> [WHAT THE TASK REQUIRES]: An exact copy of the listing is what the response must contain.

> [RAW DATA]:
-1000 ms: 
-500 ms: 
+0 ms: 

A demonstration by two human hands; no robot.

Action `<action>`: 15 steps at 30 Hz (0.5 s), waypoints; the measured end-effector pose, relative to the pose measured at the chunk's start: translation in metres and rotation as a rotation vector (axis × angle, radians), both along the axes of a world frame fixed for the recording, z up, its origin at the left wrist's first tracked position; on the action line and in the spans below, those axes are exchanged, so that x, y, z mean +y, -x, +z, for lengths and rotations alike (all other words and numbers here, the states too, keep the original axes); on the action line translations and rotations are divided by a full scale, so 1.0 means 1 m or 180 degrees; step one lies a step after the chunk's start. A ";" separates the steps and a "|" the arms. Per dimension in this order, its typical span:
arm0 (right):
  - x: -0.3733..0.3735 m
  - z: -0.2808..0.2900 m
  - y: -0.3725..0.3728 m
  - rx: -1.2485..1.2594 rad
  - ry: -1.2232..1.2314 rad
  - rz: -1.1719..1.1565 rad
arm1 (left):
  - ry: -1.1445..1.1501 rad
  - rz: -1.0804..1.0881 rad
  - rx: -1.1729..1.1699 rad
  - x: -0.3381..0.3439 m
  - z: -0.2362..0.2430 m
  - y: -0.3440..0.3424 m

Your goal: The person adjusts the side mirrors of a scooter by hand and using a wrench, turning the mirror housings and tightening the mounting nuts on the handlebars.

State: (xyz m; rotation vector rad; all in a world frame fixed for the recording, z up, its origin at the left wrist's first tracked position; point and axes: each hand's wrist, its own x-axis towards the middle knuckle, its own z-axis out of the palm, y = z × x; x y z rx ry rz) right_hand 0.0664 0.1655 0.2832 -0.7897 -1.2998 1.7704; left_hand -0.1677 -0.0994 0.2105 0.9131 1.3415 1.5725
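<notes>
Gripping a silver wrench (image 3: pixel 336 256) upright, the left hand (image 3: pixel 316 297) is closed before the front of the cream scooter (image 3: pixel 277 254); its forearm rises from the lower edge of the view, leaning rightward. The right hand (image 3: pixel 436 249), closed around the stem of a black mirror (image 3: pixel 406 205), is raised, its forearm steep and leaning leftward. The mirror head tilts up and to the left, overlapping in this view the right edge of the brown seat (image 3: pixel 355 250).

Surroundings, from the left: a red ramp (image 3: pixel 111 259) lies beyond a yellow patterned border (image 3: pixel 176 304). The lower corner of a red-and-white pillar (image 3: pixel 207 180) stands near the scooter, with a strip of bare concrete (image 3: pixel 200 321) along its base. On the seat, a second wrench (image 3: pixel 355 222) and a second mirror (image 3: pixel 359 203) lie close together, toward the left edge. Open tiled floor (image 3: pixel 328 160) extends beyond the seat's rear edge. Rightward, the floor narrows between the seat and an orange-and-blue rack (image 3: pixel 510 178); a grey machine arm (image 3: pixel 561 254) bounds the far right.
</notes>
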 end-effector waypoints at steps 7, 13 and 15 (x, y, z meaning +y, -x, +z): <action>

> [TASK RESPONSE]:
-1000 ms: 
-500 ms: 
+0 ms: 

A demonstration by two human hands; no robot.

Action `<action>`: 15 steps at 30 Hz (0.5 s), waypoints; the measured end-effector pose, relative to the pose measured at the chunk's start: translation in metres and rotation as a rotation vector (axis × angle, radians), both along the axes of a world frame fixed for the recording, z up, its origin at the left wrist's first tracked position; on the action line and in the spans below, those axes are exchanged, so that x, y, z mean +y, -x, +z, for lengths and rotations alike (all other words and numbers here, the states too, keep the original axes); on the action line translations and rotations are divided by a full scale, so 1.0 means 1 m or 180 degrees; step one lies a step after the chunk's start. A ";" separates the steps and a "|" the arms. Per dimension in this order, its typical span:
arm0 (right):
  - x: -0.3733..0.3735 m
  - z: -0.2808..0.2900 m
  - y: -0.3725..0.3728 m
  - rx: -1.2485..1.2594 rad
  - ry: -1.2232..1.2314 rad
  - rz: -1.1719..1.1565 rad
arm1 (left):
  - ry: -1.1445..1.1501 rad
  - rz: -1.0804..1.0881 rad
  - rx: -1.1729..1.1699 rad
  - x: -0.3381..0.3439 m
  - z: -0.2362..0.2430 m
  - y: -0.3440..0.3424 m

Your goal: The person adjusts the side mirrors of a scooter by hand and using a wrench, turning the mirror housings and tightening the mounting nuts on the handlebars.

State: (xyz m; rotation vector rad; all in a world frame fixed for the recording, z up, its origin at the left wrist's first tracked position; point and axes: each hand's wrist, its own x-axis towards the middle knuckle, its own z-axis out of the palm, y = z × x; x y z rx ry rz) right_hand 0.0664 0.1655 0.2832 -0.7897 -1.2998 1.7704; left_hand -0.1677 -0.0994 0.2105 0.9131 1.3415 1.5725
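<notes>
Gripping a silver wrench (image 3: pixel 336 256) upright, the left hand (image 3: pixel 316 297) is closed before the front of the cream scooter (image 3: pixel 277 254); its forearm rises from the lower edge of the view, leaning rightward. The right hand (image 3: pixel 436 249), closed around the stem of a black mirror (image 3: pixel 406 205), is raised, its forearm steep and leaning leftward. The mirror head tilts up and to the left, overlapping in this view the right edge of the brown seat (image 3: pixel 355 250).

Surroundings, from the left: a red ramp (image 3: pixel 111 259) lies beyond a yellow patterned border (image 3: pixel 176 304). The lower corner of a red-and-white pillar (image 3: pixel 207 180) stands near the scooter, with a strip of bare concrete (image 3: pixel 200 321) along its base. On the seat, a second wrench (image 3: pixel 355 222) and a second mirror (image 3: pixel 359 203) lie close together, toward the left edge. Open tiled floor (image 3: pixel 328 160) extends beyond the seat's rear edge. Rightward, the floor narrows between the seat and an orange-and-blue rack (image 3: pixel 510 178); a grey machine arm (image 3: pixel 561 254) bounds the far right.
</notes>
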 end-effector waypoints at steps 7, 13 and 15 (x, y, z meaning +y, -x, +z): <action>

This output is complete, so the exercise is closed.